There was no question about it. This was truly a bad system. Yet, if you
looked only at the well-chosen example, you might think you had stumbled
upon the trading system Jesse Livermore used in his good years. Talk
about a gap between perception and reality.

This system witnessed such large, broadly based losses that you may well
wonder why fading the signals of such a system might not provide an
attractive trading strategy. The reason is that most of the losses are
the result of the system being so sensitive that it generates large
transaction costs. (Transaction costs include commission costs plus
slippage.) This sensitivity of the system occasionally is beneficial, as
was the case for the Swiss franc in 1980. However, on balance, it is the
system's major weakness. Losses due to transaction costs would not be
realized as gains by fading the system. Moreover, doing the opposite of
all signals would generate equivalent transaction costs. Thus, once
transaction costs are incorporated, the apparent attractiveness of a
contrarian approach to using the system evaporates.
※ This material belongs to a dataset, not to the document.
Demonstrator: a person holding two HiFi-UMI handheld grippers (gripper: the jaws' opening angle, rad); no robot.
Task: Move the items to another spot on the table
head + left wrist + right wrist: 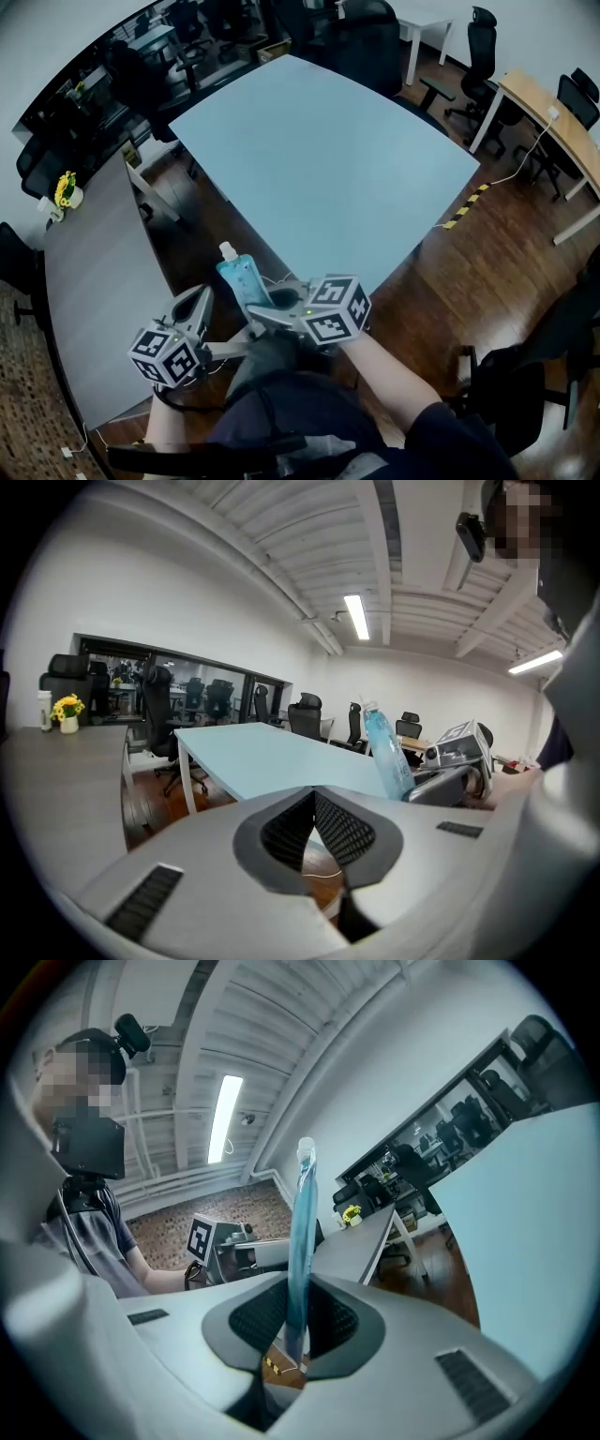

It should be emphasized that the foregoing is not merely intended as a
cautionary tale to purchasers of trading systems and readers of articles
on trading systems. The points made are equally relevant to traders who
design their own trading systems. Traders need to be wary of the
potential of well chosen examples cropping up in their own system
testing. Don't jump to conclusions based on a few test cases-they may
simply be chance occurrences of well chosen examples. Always do
sufficient testing before assuming the efficacy of a trading system.

The moral is simple: Don't draw any conclusions about a system (or
indicator) on the basis of isolated examples. The only way you can
determine if a system has any value is by testing it (without benefit of
hindsight) over an extended time period for a broad range of markets.